「プロダクトマーケティングをやりたい、という方がよくいらっしゃいます。この方は、日本においてモノづくり産業とサービス産業の求人比率が1:9であること、求人企業側のニーズを果たして十分に知った上で、これからの永いキャリアを選ぼうとしていらっしゃるのでしょうか?」
MBA留学生である皆さんは、経営にご興味があり、経営について様々な角度から学ばれています。その皆さんが、何故ご自身のキャリアについて経営的アプローチをもっと積極的にとられないのでしょうか。経営にとって大切な要素であるマーケティング、そしてファイナンス。その視点を是非ご自身のキャリアについても活かしていただきたい、とメッセージしました。
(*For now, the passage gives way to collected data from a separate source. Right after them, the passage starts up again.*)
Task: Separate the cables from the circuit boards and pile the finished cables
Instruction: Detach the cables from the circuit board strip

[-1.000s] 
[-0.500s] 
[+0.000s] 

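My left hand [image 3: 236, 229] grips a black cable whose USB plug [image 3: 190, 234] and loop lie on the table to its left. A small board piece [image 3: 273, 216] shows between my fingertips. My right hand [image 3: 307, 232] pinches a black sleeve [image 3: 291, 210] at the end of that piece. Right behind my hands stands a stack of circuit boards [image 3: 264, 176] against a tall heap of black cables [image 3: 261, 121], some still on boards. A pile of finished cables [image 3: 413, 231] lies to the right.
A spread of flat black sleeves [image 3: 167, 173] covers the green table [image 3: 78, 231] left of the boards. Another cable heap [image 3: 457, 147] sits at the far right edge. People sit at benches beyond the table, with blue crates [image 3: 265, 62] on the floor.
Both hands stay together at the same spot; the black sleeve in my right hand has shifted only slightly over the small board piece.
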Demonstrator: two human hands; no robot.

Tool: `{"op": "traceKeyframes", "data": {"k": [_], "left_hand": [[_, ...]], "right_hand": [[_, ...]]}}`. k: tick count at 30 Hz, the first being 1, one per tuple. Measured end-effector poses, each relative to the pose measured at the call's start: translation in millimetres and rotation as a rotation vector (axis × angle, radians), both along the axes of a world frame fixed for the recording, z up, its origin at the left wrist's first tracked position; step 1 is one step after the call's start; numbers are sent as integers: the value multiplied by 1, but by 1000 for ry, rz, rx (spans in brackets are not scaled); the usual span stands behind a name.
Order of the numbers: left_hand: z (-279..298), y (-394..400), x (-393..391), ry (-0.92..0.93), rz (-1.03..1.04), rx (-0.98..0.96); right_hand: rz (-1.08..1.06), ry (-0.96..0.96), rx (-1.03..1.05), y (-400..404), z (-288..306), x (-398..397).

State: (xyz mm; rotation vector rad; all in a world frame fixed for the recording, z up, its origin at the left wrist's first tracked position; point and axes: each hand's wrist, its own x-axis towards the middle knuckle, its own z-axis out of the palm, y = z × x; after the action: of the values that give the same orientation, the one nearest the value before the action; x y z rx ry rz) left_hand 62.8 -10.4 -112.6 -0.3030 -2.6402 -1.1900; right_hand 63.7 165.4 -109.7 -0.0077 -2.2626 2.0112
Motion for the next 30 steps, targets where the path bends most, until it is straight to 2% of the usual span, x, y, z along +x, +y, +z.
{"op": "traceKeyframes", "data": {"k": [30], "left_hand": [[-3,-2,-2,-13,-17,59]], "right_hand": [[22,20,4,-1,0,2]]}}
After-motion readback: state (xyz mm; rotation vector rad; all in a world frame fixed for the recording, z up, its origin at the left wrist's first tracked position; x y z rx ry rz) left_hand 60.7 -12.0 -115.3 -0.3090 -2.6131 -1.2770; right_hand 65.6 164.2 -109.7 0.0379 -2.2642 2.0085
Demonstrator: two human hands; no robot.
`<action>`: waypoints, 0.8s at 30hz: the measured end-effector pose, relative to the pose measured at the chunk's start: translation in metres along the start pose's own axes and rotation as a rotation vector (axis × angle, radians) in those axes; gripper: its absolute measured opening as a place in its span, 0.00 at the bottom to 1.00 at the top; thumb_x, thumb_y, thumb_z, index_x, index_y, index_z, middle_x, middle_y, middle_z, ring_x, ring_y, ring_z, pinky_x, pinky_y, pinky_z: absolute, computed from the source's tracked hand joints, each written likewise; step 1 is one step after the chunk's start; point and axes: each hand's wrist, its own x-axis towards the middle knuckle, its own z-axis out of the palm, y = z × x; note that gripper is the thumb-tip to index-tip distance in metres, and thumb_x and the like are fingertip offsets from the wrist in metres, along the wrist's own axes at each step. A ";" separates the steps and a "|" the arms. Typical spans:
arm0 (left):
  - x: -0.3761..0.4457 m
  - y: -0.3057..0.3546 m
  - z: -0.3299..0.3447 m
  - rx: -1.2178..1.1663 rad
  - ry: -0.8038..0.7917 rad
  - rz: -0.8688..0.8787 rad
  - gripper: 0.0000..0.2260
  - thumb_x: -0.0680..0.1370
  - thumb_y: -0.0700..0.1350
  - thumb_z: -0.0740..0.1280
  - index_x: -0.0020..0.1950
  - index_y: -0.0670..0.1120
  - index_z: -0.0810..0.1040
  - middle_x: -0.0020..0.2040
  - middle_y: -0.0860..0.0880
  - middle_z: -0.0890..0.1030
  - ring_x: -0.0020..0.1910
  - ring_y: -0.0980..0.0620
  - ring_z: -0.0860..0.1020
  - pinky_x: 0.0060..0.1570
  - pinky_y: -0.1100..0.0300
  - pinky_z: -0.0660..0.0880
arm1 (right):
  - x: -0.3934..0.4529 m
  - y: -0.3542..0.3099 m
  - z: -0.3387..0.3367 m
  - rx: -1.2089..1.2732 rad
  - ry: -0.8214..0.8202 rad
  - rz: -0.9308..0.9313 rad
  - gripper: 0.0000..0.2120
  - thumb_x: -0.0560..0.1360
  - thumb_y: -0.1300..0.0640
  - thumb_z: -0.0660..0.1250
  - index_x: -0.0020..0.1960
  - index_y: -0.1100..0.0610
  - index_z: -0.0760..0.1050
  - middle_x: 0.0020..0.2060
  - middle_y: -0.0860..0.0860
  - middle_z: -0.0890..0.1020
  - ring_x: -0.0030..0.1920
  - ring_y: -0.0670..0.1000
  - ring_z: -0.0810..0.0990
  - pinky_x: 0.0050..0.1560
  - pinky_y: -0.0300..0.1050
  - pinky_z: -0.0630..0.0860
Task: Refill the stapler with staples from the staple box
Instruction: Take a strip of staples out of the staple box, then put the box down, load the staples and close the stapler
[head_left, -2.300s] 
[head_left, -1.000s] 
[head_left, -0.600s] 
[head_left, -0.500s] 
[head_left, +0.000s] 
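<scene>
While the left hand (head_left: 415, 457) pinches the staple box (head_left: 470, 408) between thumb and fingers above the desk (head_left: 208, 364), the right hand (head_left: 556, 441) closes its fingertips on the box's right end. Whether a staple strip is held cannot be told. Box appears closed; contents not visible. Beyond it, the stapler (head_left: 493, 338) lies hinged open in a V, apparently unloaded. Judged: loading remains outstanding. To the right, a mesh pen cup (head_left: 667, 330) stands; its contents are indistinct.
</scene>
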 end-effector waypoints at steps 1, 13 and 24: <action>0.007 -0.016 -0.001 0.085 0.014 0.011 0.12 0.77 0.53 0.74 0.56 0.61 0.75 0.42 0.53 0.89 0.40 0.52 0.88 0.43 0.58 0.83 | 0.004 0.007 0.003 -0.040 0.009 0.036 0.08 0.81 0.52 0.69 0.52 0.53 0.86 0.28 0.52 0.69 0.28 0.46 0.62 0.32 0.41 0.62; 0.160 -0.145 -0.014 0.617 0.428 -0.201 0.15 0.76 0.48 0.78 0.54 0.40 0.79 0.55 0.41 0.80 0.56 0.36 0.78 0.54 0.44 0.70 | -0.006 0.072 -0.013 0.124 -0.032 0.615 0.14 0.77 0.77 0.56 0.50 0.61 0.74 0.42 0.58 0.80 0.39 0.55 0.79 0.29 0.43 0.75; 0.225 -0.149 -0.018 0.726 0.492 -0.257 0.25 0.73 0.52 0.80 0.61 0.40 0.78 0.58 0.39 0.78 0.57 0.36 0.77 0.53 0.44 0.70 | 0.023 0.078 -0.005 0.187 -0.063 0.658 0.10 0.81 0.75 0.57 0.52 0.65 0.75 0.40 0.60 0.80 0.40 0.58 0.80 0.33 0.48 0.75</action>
人材マーケットの現状はどのようなものか。ニーズは何であるのか。現在の投資に対し、将来の利益はどのくらいか。つまり、現実を把握し、様々なチャンスとリスクの両方を知った上で「だからこそ、僕は○○○したい」「それでも、私は○○○したい」という夢を形作っていただきたいのです。まさに、これは卒業直後のみの就職にフォーカスした“願望”ではなく、5年後・10年後・15年後を見据えた“展望”を作ることといえます。
キャリアをマネジメントした人が、キャリアをディベロップメントすることができるのです。MBA人材が超・売り手市場の今こそ、勤務地や年収、タイトルを重視した意思決定ではなく、ご自身の展望を本当に実現するための道を(しかも長期視点で)選ぶことが重要だといえます。